Reproduce, exactly and in full, only the lines below from the one containing "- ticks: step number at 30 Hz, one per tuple" through the one containing "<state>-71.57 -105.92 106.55".

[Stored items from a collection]
*****

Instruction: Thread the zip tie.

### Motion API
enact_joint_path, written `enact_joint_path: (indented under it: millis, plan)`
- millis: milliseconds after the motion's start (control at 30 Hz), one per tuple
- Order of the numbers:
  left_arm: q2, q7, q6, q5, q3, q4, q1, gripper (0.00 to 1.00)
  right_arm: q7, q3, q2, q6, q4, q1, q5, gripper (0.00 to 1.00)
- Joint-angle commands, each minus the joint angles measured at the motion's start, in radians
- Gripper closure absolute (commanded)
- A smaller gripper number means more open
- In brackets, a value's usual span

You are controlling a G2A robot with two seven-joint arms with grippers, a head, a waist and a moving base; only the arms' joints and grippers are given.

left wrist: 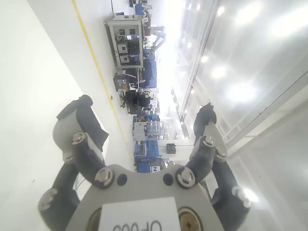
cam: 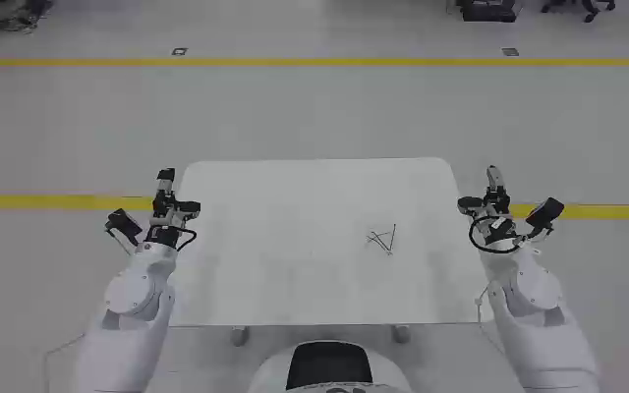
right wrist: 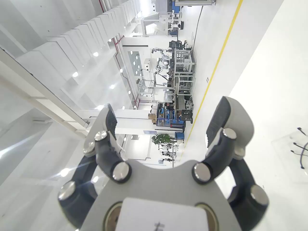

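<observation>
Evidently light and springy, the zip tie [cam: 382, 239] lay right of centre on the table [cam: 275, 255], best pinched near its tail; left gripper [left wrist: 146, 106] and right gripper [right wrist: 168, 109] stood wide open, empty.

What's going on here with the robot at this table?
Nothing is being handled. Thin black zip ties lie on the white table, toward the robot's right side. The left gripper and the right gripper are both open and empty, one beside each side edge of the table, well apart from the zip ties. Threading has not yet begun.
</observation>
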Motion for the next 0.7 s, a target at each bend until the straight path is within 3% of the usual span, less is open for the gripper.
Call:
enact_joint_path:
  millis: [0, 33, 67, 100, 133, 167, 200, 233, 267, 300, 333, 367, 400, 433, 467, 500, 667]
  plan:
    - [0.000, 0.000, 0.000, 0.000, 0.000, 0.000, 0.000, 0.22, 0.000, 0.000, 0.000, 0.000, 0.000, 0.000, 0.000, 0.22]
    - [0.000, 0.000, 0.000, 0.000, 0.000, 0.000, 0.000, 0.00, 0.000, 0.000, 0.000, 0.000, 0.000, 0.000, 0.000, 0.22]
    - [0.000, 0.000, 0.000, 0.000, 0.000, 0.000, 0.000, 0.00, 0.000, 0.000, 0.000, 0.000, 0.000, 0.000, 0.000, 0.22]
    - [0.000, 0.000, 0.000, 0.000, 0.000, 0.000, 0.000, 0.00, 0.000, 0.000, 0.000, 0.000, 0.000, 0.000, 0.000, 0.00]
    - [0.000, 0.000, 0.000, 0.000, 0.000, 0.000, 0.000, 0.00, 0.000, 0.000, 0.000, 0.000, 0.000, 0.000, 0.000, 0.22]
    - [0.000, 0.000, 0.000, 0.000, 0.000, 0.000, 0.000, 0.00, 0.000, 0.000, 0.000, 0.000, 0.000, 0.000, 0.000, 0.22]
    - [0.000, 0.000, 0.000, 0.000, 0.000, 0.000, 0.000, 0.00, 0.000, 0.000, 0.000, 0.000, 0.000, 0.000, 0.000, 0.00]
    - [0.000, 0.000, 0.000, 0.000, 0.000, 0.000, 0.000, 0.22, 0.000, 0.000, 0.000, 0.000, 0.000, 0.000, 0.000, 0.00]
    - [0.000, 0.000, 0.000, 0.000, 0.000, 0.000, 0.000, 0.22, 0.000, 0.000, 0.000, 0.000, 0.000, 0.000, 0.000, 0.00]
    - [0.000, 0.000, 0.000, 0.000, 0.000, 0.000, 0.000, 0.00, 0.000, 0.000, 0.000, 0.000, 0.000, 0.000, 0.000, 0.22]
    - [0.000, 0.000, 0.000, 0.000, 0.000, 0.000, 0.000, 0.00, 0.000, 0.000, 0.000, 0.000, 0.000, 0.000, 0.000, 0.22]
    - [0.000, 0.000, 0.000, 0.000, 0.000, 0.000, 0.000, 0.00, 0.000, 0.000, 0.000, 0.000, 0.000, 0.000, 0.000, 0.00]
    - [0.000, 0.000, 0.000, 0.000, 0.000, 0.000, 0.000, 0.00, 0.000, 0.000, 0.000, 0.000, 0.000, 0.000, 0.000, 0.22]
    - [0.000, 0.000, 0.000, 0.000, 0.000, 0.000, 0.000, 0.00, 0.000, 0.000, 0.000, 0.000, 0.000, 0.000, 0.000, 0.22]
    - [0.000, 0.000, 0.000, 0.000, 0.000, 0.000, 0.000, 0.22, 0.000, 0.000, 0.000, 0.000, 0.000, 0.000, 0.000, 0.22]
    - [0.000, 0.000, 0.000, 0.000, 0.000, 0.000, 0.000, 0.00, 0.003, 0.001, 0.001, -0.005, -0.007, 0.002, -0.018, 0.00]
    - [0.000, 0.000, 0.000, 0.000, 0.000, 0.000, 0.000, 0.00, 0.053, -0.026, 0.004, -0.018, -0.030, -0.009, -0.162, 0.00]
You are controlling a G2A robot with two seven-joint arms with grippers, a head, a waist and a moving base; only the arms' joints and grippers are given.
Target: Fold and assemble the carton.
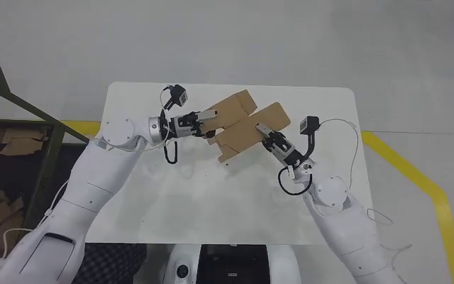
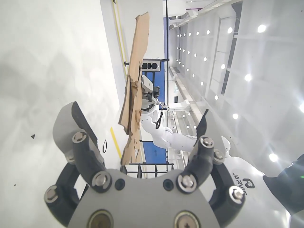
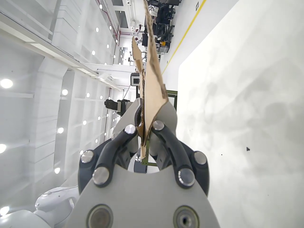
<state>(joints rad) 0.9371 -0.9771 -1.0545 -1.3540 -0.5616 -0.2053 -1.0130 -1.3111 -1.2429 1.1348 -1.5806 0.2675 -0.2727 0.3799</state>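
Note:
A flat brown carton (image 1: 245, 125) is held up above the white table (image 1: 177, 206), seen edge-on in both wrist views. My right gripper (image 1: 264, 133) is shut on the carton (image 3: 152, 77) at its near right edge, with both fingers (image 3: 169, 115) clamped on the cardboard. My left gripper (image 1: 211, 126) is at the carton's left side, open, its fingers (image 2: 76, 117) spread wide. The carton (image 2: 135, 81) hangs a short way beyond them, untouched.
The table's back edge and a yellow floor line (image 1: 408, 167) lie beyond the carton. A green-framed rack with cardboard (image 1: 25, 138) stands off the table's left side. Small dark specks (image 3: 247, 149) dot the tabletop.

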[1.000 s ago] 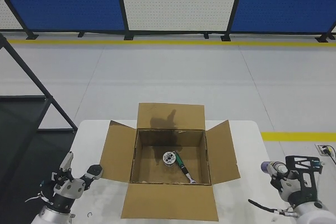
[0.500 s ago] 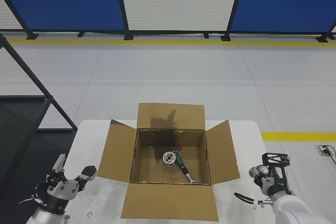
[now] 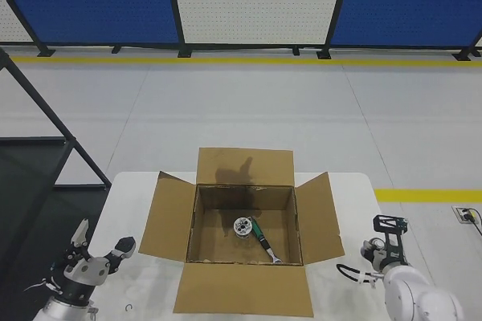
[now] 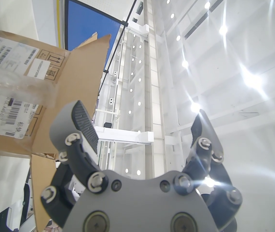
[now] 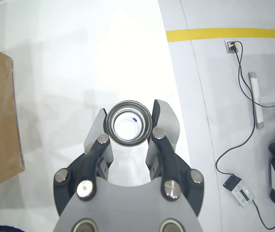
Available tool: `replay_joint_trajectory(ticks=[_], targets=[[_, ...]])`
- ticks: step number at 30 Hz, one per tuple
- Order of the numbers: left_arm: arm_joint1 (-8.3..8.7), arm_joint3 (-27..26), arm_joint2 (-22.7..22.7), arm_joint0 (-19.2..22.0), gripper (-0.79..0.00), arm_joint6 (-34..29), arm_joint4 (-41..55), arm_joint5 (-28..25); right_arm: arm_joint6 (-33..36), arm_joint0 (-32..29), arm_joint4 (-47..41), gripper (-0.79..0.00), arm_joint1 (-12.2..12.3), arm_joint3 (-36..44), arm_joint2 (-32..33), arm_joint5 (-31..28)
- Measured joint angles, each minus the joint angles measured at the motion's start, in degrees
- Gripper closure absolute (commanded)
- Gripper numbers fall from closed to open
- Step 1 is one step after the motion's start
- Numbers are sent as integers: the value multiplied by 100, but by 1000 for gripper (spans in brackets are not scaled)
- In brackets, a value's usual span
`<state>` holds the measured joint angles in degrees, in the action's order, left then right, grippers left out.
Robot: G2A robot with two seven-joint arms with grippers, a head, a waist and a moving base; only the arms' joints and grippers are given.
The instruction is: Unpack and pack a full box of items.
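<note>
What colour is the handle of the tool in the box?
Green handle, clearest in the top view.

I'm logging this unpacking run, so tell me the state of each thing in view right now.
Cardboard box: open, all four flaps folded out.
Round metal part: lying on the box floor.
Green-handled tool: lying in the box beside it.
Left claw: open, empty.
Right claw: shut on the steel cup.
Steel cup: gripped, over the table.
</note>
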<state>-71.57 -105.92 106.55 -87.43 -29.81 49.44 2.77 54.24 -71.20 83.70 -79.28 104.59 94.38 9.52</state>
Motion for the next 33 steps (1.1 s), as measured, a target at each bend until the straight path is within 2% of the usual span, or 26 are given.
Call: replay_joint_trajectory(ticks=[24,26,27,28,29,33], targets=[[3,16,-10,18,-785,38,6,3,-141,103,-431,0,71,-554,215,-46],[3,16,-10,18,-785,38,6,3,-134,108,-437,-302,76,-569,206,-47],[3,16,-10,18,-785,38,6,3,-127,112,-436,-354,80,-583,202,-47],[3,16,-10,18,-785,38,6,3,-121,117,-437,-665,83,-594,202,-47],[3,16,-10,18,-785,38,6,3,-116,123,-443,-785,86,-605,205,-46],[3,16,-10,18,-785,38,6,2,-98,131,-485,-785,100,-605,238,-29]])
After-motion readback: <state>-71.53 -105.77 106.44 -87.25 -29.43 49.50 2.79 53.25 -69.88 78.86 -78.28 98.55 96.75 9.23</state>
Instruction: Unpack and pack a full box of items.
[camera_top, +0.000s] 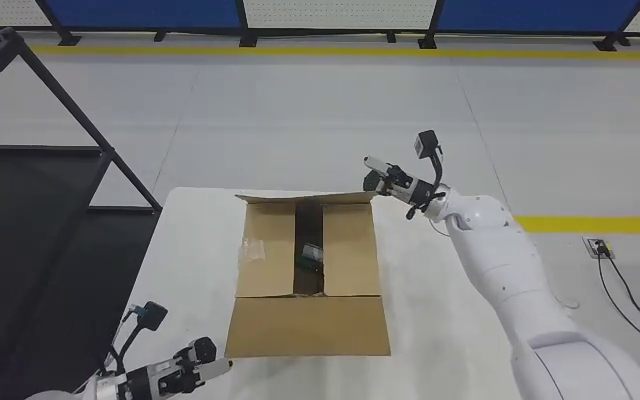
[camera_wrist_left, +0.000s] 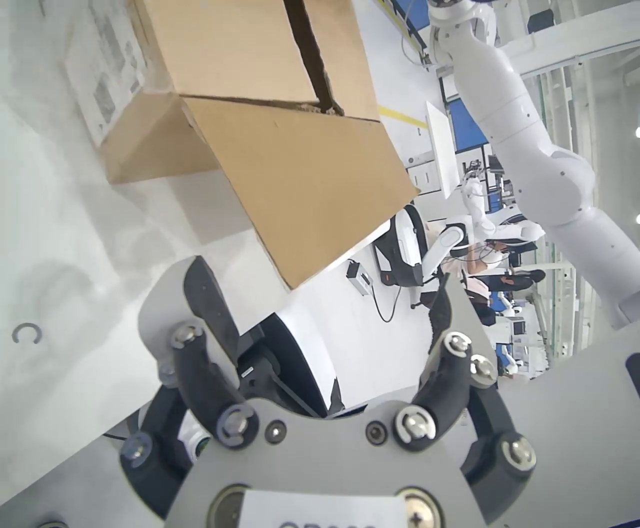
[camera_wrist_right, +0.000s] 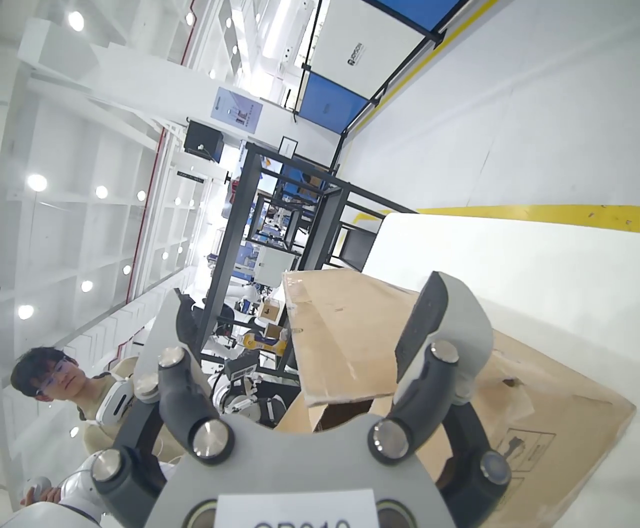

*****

**Result**
- ticks: step number at 30 Hz, one per tuple
- Order of the numbers: left_arm: arm_joint1 (-8.3..8.7), arm_joint3 (-27..26), arm_joint2 (-22.7..22.7), arm_joint0 (-19.2..22.0), gripper (-0.79..0.00), arm_joint6 (-34..29), arm_joint4 (-41..55), arm_joint5 (-28..25); right_arm: arm_joint6 (-33..36), arm_joint0 (-32..29), arm_joint4 (-47..41), gripper (-0.79..0.00), arm_joint1 (-12.2..12.3), arm_joint3 (-36..44), arm_joint2 (-32..33), arm_joint5 (-31..28)
- Measured joint angles, each minus the joint angles measured at the motion's start, in degrees
- Gripper closure absolute (commanded)
- Gripper numbers fall from closed to open
- Step 1 is one step after the motion's start
- Numbers are sent as integers: the value multiplied by 100, but by 1000 for gripper (spans in brackets are not scaled)
- In brackets, a value's usual span
`<state>` holds the measured joint angles in degrees, in the action's order, left then right, grippers left out.
Robot: G2A robot with two seven-joint arms with grippers, a head, a waist and a moving base; only the arms' joints and grippers are given.
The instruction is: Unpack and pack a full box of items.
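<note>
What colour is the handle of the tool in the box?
Green handle, clearest in the top view.

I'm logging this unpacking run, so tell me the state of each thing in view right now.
Cardboard box: open, all four flaps folded out.
Round metal part: lying on the box floor.
Green-handled tool: lying in the box beside it.
Left claw: open, empty.
Right claw: shut on the steel cup.
Steel cup: gripped, over the table.
</note>
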<state>-71.57 -105.92 106.55 -87.43 -29.81 49.44 2.77 54.24 -71.20 83.70 -79.28 104.59 94.38 9.52</state>

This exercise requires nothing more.